Fig 6. Effect of dsRNA treatment on yolk protein precursors 6 days post blood meal (d PBM).

(A) Total protein content per fat body (mean ± SEM; n = 5–6, where each n represents tissue from 1 insect), SDS-PAGE analysis (10 μg/line, images representative of 3 independent experiments), and western blot (5 μg/line; images representative of 3 independent experiments) after TβH knockdown. (B) Total protein per μL in the hemolymph (mean ± SEM; n = 7–8, where each n represents hemolymph from 1 insect), SDS-PAGE analysis (5 μg/line, images representative of 3 independent experiments), western blot (1 μg/line; images representative of 3 independent experiments), and color of the hemolymph after knockdown of TβH (images representative of n = 5). (C) Total protein content per ovary (mean ± SEM; n = 5–6, where each n represents tissue from 1 insect), SDS-PAGE analysis (10 μg/line, images representative of 3 independent experiments) and western blot (5 μg/line; images representative of 3 independent experiments) after knockdown of TβH. ** p < 0.01; ns, not significant (Student’s t-test). In the SDS-PAGE analyses the molecular weights of the main yolk protein precursor, Vg (or Vt in the ovaries) and RHBP are indicated. RHBP, Rhodnius heme-binding protein; Vg, vitellogenin; Vt, vitellin.

Fig 7. Effect of exogenous octopamine (OA) treatment.

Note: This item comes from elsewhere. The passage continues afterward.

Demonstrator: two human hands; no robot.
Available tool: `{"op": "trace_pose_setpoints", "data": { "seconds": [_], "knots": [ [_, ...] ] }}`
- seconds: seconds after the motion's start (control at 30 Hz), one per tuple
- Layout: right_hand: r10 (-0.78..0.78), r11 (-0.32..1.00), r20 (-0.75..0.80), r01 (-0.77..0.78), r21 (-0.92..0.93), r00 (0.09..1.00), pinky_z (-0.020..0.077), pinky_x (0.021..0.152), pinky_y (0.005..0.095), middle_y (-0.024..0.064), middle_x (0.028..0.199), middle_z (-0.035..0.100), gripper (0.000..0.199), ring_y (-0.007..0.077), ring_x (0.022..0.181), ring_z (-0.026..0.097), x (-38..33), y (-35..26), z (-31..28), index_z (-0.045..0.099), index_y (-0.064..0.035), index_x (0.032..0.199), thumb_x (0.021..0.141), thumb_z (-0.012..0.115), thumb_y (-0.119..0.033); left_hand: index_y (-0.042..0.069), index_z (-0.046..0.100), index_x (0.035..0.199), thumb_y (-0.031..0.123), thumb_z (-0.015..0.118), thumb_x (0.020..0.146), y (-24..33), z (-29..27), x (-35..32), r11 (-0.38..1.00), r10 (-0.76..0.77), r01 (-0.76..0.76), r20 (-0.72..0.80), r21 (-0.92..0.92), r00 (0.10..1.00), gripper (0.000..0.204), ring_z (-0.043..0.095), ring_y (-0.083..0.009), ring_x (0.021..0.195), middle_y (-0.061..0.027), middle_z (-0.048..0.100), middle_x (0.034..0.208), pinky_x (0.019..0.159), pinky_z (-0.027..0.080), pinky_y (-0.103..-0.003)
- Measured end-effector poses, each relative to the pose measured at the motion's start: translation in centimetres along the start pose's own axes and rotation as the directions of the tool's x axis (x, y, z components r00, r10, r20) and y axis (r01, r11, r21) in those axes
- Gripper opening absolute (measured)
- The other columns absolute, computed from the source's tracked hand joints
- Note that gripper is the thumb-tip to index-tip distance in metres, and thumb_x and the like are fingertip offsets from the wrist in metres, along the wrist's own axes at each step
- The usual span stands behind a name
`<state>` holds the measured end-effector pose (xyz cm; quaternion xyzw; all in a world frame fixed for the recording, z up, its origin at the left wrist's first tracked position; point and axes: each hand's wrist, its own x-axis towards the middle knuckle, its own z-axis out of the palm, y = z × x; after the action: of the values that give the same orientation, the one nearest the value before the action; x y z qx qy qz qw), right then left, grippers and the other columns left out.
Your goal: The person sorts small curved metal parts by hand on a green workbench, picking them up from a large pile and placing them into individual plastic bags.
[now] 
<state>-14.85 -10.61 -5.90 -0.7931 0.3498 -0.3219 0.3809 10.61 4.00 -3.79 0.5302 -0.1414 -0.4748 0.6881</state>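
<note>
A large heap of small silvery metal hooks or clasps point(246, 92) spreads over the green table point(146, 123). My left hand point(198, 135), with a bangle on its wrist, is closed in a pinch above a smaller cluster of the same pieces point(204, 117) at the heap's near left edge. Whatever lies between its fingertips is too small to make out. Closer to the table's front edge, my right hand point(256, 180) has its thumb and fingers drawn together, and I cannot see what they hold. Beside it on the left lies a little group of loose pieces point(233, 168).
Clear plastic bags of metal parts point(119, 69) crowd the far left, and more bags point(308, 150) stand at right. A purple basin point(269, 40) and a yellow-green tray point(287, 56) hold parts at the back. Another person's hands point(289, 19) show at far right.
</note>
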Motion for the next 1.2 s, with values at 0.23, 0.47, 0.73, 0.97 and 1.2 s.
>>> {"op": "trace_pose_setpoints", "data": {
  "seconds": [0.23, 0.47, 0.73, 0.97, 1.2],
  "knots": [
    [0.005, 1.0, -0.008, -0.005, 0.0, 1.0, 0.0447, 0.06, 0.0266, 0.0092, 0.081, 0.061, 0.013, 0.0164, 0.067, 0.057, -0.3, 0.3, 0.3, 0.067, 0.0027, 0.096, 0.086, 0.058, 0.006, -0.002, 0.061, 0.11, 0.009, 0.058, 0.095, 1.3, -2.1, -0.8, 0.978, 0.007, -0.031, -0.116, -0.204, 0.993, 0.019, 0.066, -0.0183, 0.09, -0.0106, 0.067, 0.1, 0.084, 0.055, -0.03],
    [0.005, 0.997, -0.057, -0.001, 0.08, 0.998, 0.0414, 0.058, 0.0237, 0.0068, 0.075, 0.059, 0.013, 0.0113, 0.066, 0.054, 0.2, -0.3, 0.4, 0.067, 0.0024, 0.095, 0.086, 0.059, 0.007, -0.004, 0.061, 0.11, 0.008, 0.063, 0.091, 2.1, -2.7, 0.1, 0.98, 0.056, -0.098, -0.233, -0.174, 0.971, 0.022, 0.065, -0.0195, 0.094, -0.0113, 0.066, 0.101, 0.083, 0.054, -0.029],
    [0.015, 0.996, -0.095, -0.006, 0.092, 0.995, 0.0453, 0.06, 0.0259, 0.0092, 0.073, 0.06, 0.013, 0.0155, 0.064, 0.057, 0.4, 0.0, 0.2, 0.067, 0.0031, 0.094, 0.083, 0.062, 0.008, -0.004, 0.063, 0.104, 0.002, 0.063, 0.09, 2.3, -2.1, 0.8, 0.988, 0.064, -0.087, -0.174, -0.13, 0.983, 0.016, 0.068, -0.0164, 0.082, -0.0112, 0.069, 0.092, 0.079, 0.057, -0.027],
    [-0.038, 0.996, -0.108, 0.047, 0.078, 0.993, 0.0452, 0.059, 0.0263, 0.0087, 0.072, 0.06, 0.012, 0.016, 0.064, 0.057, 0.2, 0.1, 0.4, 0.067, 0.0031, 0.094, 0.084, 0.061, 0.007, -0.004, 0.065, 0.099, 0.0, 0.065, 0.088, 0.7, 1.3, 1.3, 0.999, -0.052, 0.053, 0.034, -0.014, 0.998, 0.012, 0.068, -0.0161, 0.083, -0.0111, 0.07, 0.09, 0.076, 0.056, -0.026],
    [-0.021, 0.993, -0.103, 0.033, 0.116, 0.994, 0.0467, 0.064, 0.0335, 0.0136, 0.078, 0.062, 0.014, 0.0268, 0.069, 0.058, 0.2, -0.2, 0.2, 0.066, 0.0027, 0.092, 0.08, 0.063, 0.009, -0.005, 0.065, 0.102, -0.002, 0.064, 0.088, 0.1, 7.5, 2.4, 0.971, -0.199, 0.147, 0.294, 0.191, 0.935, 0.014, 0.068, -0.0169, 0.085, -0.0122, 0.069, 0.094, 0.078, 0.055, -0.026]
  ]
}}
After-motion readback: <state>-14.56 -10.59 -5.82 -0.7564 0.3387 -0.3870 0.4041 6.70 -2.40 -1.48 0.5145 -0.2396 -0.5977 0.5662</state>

(A) In vivo assays: OA (5 μL of saline containing 10⁻⁴ M OA) was injected into unfed virgin females 3 days post ecdysis (d PE), and transcript levels for JHAMT and Epox in the CNS-CC-CA and Kr-h1, Vg and RHBP in the fat body were measured 12 h later. All transcripts were up-regulated by OA except for RHBP. The results are shown as the mean ± SEM (n = 5–6, where each n represents an individual tissue from 1 insect). Transcript expression was quantified using RT-qPCR and analyzed the 2^−ΔΔCt method. (B) Ex vivo assays: OA was added to the incubation medium (final concentration: 10⁻⁵ M) containing a pool of 3 tissues (CNS-CC-CA from virgin females 3 d PE). After 6 h, JHAMT and Epox mRNA expression was evaluated. The results are shown as the mean ± SEM (n = 4–5, where each n represents a pool of 3 tissues). For A and B, the y axes represent fold change in expression relative to control (saline, value ∼1) obtained via geometric averaging using Rp49 and actin as reference genes. ns, not significant; * p < 0.05; ** p < 0.01; *** p < 0.001 (Student’s t-test). (C) OA treatment on egg laying. OA (5 μL of saline containing 10⁻⁴ M of OA) was injected into fed mated females 6 days post blood meal (d PBM), and egg laying pattern was recorded throughout 14 d PBM. The results are shown as the mean ± SEM (n = 10–15 females). ** p < 0.01; *** p < 0.001; **** p < 0.0001 (repeated-measures two-way ANOVA followed by the post-hoc Bonferroni’s test). CNS-CC-CA, central nervous system-corpora cardiaca-corpora allata; Epox, methyl farneseoate epoxidase; JHAMT, juvenile hormone acid O-methyltransferase; Kr-h1, Krüppel homolog 1; OA, octopamine; RHBP, Rhodnius heme-binding protein; Vg, vitellogenin.